Apart from the images, output the data below exactly.

DATA EXCERPT:

________________________

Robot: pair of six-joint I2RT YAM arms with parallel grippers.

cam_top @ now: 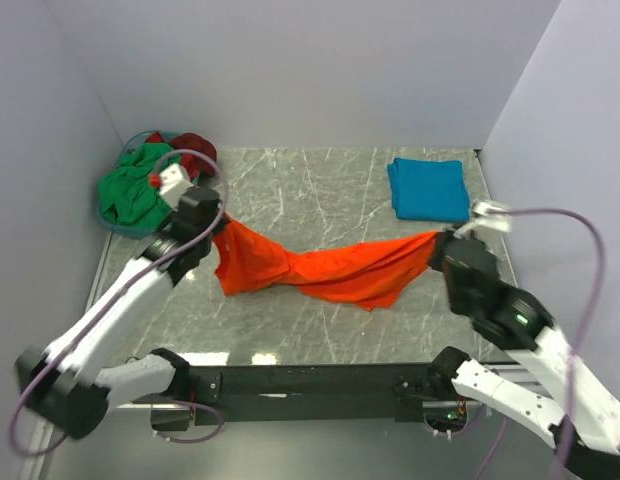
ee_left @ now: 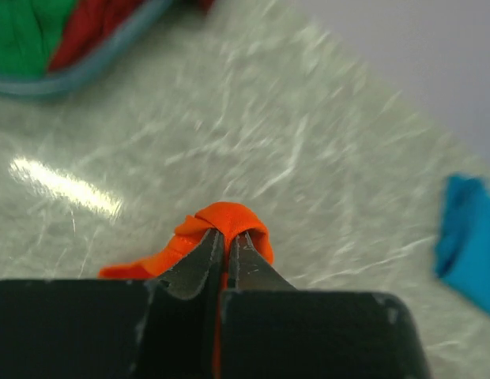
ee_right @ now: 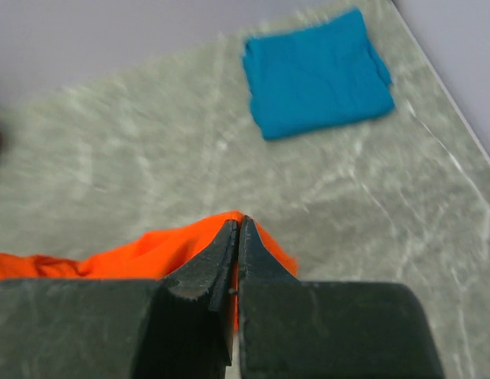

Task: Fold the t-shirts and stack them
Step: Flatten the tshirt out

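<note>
The bright orange t-shirt [cam_top: 320, 268] hangs stretched between my two grippers above the middle of the table, sagging in the centre. My left gripper [cam_top: 218, 222] is shut on its left end, seen as a pinched orange fold [ee_left: 229, 223] in the left wrist view. My right gripper [cam_top: 440, 240] is shut on its right end [ee_right: 166, 249]. The teal blue t-shirt [cam_top: 428, 188] lies folded at the back right and shows in the right wrist view [ee_right: 316, 73]. The green t-shirt [cam_top: 135, 190] and the dark red t-shirt [cam_top: 193, 146] lie crumpled in the basket.
A blue plastic basket [cam_top: 115, 222] stands at the back left corner, its rim showing in the left wrist view [ee_left: 87, 67]. Grey walls close the table on the left, back and right. A black rail [cam_top: 310, 380] runs along the near edge.
</note>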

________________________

EXPECTED OUTPUT:
Robot: pair of six-joint I2RT YAM arms with parallel grippers.

cam_top @ now: 
ee_left @ now: 
ee_right @ now: 

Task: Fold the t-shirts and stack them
Step: Flatten the tshirt out

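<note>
The bright orange t-shirt [cam_top: 320, 268] hangs stretched between my two grippers above the middle of the table, sagging in the centre. My left gripper [cam_top: 218, 222] is shut on its left end, seen as a pinched orange fold [ee_left: 229, 223] in the left wrist view. My right gripper [cam_top: 440, 240] is shut on its right end [ee_right: 166, 249]. The teal blue t-shirt [cam_top: 428, 188] lies folded at the back right and shows in the right wrist view [ee_right: 316, 73]. The green t-shirt [cam_top: 135, 190] and the dark red t-shirt [cam_top: 193, 146] lie crumpled in the basket.
A blue plastic basket [cam_top: 115, 222] stands at the back left corner, its rim showing in the left wrist view [ee_left: 87, 67]. Grey walls close the table on the left, back and right. A black rail [cam_top: 310, 380] runs along the near edge.
</note>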

What came before is the finished answer.